ExWeb editorial: About Space, Everest and Borat

(MountEverest.net/Pythom.com) A Russian proverb states "The darker the night, the brighter the stars."

Yesterday news came that Kazakh Denis Urubko had summited Dhaulagiri, but only after aborting his speed ascent in order to help down 7-times Snow Leopard and mountain guide Boris Korshunov. The 72 year old Space engineer had been caught in the night alone and without a tent at 7,300m. Denis helped the veteran climber to safety, and then turned back up. He summited the next morning, in 4,5 hours. It was not the first time the Kazakh soldier had sacrificed summits (including on Everest) to help fellow climbers in trouble, some of whom he had never met before.

Everest: "There was nothing that could be done "

At the same time, world media reported that former British Army officer Ian Woodall is going back to Everest north side to recover the body of a female American climber that he and wife Cathy O'Dowd left dying back in 1998 not far from high camp (below First Step). "There was nothing that could be done even before we reached her," O'Dowd told media. It was the second time the couple was criticized. In 1996, their young team mate Bruce Herrod was left behind on the south side of Everest and died after he got tangled in the ropes at the Hillary step.

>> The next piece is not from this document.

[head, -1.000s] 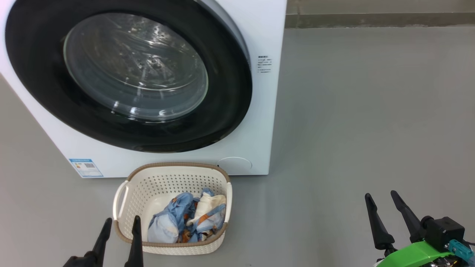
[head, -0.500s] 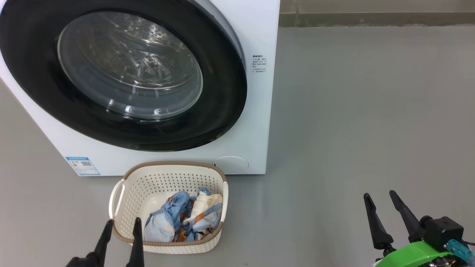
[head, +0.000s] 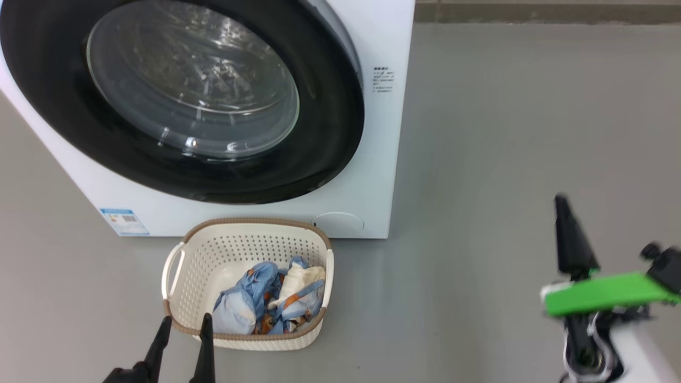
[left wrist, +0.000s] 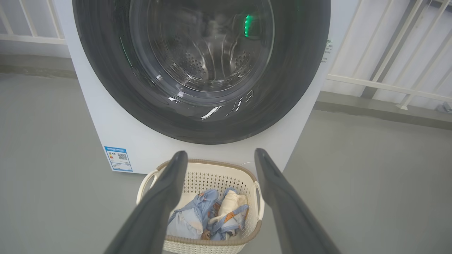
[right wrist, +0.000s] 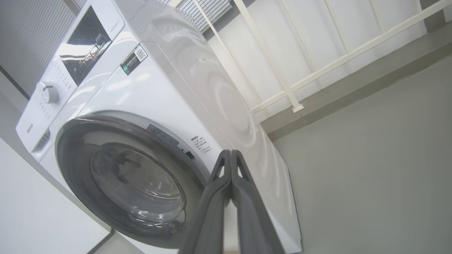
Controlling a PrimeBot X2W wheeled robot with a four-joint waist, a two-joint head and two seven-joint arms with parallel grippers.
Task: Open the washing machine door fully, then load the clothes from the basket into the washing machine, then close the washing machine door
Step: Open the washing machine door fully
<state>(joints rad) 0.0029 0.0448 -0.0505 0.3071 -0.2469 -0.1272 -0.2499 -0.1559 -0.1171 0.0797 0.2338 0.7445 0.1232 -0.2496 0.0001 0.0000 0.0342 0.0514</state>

On the north side of Everest two years later, the American woman’s last words to Ian and Cathy were "Don't leave me, please don't leave me." Ian tells media that they tried to help her for up to an hour, but that's not how the story went back then. A horrible tragedy was described when unable to summon help; the woman's desperate husband apparently headed down to camp where he fetched emergency oxygen (the couple climbed without) and came back up, but perished in his long and lonely attempt to rescue his wife.